Die Straße unweit des High Rock Parks lag gottverlassen in der Dunkelheit. Seit ihrem Aufbruch war ihnen kein Fahrzeug mehr begegnet. Es musste kurz vor 23 Uhr sein. Um diese Zeit hätte die Limousine bereits auf dem Grundstück der Wyatts einrollen müssen. Nur mit Mühe hatte Annie den Mann am Steuer davon abhalten können, schon früher telefonischen Kontakt mit ihren Brötchengebern aufzunehmen.
Harry tastete routiniert eine Nummer in den Hörer.

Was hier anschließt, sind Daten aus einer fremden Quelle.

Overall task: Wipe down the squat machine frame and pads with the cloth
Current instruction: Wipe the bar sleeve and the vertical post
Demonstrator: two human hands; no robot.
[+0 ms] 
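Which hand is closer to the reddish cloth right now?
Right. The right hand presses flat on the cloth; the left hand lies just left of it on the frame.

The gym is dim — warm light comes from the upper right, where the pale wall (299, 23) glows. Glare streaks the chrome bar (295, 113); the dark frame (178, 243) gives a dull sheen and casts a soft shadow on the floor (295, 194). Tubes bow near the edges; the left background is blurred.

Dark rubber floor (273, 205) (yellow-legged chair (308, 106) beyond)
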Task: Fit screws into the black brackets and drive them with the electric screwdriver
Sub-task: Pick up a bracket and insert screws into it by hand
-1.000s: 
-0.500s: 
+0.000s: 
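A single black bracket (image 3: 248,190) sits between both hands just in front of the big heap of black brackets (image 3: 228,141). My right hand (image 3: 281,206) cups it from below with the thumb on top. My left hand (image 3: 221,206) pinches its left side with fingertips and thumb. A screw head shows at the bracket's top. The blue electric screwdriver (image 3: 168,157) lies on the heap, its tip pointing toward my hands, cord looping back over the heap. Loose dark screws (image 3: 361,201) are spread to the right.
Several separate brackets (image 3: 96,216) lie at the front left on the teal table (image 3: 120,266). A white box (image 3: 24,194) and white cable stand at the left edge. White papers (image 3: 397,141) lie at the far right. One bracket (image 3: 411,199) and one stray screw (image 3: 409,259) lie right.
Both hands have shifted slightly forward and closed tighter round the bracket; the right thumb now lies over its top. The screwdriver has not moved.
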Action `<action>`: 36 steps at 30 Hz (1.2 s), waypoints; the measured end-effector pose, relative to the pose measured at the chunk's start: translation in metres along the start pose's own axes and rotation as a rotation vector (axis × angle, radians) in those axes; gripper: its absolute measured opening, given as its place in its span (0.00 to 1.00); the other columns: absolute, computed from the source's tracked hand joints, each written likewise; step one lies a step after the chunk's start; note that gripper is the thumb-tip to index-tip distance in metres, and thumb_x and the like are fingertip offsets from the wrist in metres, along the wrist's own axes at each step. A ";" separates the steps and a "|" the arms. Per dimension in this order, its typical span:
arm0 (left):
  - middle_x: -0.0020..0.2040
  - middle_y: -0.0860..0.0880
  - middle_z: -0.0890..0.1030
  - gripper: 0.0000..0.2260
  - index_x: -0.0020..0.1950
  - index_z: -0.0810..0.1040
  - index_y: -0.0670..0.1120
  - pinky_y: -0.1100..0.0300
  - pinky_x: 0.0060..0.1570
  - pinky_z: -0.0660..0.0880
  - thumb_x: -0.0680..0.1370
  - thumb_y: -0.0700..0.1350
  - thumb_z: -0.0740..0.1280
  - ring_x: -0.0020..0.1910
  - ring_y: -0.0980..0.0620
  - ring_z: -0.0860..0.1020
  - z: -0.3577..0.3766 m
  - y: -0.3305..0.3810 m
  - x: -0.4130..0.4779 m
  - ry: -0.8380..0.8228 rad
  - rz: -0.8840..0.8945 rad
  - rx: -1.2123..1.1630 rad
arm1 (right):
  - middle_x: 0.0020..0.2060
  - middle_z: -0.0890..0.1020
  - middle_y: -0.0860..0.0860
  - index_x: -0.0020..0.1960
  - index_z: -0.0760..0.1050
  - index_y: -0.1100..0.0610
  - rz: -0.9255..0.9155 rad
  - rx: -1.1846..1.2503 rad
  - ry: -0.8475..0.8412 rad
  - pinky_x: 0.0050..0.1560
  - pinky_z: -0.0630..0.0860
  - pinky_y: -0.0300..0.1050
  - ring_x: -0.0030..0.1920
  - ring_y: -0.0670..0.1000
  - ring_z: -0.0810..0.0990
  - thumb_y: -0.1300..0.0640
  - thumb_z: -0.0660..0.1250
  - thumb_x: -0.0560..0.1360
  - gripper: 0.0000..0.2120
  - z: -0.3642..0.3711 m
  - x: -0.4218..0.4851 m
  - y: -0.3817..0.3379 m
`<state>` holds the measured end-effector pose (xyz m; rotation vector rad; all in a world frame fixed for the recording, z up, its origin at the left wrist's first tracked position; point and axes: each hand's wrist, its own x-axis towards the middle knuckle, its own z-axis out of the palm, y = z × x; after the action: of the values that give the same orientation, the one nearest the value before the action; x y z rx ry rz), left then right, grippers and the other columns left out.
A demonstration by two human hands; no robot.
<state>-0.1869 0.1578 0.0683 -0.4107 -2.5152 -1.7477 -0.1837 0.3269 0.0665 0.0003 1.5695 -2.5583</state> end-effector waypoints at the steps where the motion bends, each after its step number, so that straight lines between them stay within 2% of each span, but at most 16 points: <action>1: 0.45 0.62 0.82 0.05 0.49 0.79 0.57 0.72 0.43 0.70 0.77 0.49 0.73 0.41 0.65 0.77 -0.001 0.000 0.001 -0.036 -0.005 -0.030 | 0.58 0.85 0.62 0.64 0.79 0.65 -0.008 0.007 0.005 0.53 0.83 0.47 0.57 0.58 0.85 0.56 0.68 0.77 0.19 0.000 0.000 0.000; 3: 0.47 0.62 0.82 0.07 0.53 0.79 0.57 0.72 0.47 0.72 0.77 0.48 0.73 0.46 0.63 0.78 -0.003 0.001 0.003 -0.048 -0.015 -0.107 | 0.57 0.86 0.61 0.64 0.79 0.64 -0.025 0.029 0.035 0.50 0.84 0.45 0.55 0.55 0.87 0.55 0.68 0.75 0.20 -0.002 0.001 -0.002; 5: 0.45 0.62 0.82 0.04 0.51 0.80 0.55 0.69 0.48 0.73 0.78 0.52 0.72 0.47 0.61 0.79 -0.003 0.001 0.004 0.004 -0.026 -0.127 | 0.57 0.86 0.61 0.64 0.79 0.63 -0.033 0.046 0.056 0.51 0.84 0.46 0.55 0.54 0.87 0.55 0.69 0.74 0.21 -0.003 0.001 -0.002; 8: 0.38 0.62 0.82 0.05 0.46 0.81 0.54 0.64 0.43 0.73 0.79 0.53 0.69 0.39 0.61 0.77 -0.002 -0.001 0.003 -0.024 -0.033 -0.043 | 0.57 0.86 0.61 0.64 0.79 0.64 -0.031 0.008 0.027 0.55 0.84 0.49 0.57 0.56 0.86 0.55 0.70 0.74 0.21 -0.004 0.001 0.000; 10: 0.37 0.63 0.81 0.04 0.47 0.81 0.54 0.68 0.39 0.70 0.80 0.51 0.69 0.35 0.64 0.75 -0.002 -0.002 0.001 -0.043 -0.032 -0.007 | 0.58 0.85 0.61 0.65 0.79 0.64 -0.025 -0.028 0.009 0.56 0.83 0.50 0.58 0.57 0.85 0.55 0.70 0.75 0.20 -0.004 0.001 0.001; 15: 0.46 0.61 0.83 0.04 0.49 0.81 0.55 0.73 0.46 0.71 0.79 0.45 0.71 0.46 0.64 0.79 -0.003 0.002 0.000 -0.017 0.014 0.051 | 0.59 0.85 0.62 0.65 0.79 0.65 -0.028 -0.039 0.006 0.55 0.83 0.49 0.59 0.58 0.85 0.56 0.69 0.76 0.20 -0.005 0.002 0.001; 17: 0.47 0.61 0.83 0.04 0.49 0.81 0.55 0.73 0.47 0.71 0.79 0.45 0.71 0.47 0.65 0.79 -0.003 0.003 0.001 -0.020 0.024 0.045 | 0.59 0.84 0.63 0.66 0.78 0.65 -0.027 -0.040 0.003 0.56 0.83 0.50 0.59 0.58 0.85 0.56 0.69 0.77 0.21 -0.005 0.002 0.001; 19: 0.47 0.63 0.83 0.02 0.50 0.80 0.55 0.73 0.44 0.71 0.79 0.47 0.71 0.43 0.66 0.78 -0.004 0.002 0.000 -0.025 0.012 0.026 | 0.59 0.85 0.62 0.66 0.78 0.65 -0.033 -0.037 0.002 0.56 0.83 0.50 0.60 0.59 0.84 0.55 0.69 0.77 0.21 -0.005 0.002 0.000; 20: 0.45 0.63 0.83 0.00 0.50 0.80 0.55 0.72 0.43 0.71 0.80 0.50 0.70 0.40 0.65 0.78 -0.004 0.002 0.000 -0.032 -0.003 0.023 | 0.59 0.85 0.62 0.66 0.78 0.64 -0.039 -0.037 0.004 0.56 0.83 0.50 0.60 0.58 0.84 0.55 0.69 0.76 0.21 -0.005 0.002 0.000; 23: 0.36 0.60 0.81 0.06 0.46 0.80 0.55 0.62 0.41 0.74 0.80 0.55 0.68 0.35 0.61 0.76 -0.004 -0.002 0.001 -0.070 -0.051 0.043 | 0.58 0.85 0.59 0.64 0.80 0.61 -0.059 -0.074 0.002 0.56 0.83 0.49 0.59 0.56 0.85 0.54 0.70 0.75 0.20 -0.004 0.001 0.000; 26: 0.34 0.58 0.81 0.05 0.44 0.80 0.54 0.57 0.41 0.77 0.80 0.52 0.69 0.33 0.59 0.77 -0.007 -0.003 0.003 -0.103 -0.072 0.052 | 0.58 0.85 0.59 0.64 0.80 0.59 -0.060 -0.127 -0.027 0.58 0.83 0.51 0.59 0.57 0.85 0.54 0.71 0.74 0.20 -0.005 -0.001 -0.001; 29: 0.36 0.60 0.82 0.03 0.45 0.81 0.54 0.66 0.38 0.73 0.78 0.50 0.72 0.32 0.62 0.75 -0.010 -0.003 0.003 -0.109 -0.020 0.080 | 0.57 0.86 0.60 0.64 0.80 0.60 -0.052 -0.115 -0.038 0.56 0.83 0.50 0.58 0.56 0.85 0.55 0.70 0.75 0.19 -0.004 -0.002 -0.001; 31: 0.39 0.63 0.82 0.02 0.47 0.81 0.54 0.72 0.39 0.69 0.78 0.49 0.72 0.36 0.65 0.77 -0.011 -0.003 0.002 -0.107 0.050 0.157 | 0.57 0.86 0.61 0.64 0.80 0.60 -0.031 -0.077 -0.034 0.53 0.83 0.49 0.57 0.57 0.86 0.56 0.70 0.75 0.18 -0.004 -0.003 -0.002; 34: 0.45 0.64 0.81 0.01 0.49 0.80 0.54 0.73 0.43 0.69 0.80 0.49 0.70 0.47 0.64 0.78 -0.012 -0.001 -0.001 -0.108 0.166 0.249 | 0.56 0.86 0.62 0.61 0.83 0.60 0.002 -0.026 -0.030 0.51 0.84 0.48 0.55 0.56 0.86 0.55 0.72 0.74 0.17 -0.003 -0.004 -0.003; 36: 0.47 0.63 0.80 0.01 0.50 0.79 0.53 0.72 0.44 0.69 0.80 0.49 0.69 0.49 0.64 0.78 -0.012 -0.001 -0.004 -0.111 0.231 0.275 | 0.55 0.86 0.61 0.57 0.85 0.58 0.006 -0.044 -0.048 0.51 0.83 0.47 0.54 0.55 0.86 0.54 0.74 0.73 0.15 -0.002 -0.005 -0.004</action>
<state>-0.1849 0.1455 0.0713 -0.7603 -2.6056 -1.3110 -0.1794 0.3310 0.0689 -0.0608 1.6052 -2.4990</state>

Annie handelte, ohne zu überlegen. Mit einem Ruck öffnete sie die Fondtür und kletterte in die kühle Nacht. Ein Insekt taumelte gegen ihr erhitztes Gesicht, als sie an Harry vorbei nach vorn eilte, wo die Gestalt lag.
»Bleib stehen, du Verrückte!«
Angesichts ihres Alleingangs verzichtete Harry auf jede falsche Etikette. India krähte vergnügt, als auch er aus dem Wagen sprang und dem Kindermädchen nacheilte.
»Das wird Folgen ...«, setzte er an, als er das Bündel fast gleichzeitig mit ihr erreichte.
Der Rest seiner Predigt erstickte in einem dumpfen Stöhnen, mit dem er neben Annie zu Boden schlug. Aus den Büschen am Wegrand war eine maskierte Gestalt hervorgesprungen und hatte blitzschnell und mit großer Brutalität zugeschlagen.
Indias gellender Schrei zerriss die Stille.
Dazwischen klang verschrecktes Bellen.
Annie realisierte die veränderte Situation erst richtig, als sich der Baseball-Schläger zum zweiten Mal hob.